Rent 'The Shining' on Amazon Prime Video here. Stream the sequel, 'Doctor Sleep', via HBO Max here.
( Does anyone do the physical acting of insanity better than Jack Nicholson? Source:
Trailer Screen Capture.)
What has a tendency to scare us more than anything else? Ghosts, goblins, vampires, werewolves, serial killers? Or might it be something closer to us? Something we associate with safety, love, that, when turned on its head, becomes something completely monstrous?
But, what if the things that scare us and can truly hurt us are not foreign, or unknown, or mystical or mythical — what if they are the people closest to us: our own family even? Melded into something twisted, a dark parody of itself, where parents don’t nurture children, but rather hunt them down and attempt to kill them brutally?

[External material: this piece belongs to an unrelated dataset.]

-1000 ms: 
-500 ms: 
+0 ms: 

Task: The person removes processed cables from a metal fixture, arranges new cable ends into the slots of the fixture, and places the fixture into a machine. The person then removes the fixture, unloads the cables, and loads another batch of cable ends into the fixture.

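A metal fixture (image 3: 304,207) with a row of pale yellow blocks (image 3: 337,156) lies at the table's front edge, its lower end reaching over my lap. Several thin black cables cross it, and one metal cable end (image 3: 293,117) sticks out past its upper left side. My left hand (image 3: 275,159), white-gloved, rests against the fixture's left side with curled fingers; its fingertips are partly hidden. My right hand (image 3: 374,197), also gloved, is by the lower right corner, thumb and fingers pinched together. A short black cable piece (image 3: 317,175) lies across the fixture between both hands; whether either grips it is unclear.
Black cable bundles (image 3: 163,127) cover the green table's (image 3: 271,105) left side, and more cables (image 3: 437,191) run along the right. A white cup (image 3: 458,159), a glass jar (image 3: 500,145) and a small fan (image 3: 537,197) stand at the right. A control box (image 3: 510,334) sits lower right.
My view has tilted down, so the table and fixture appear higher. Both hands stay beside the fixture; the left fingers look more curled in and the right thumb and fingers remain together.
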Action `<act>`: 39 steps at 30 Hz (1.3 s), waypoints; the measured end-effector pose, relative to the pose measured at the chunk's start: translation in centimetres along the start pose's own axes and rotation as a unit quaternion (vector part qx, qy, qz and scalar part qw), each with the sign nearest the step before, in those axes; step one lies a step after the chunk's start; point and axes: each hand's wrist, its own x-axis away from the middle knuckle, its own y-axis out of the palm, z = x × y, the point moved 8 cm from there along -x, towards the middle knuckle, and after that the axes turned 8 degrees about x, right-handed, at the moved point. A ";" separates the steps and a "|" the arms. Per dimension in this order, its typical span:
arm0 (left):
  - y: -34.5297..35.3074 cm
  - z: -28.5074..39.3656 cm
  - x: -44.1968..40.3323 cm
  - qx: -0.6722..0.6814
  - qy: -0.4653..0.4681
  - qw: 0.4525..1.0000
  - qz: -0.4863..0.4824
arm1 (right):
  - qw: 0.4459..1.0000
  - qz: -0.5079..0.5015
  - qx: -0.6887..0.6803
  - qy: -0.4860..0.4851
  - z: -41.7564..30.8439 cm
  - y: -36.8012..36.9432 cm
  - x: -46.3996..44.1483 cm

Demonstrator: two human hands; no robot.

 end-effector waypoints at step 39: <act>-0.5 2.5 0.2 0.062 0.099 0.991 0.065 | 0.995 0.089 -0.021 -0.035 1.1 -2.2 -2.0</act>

That is the question posed by Stephen King in my favorite book by him: “The Shining”. This analysis does not, however, look at the novel: it looks at the terrible glory of Stanley Kubrick's cinematic 1980 rendition of King’s tale.
( One area where the movie differs from the book. Kubrick employed a hedge maze
versus King’s hedge animals because of logistics issues with shooting. Source:
trailer screen capture.)
This is vitally important to note because the book is quite different from the movie — the 1997 version starring Steven Weber is actually closer to King’s original, although, I would argue, it is nevertheless inferior to Kubrick’s 1980 take.
The book is different enough that it should be treated as something completely separate from the 1980 film. They are truly apples and oranges.
King did not like Kubrick’s take when it came out — his favorite thing to liken it to was a “fancy car without an engine”.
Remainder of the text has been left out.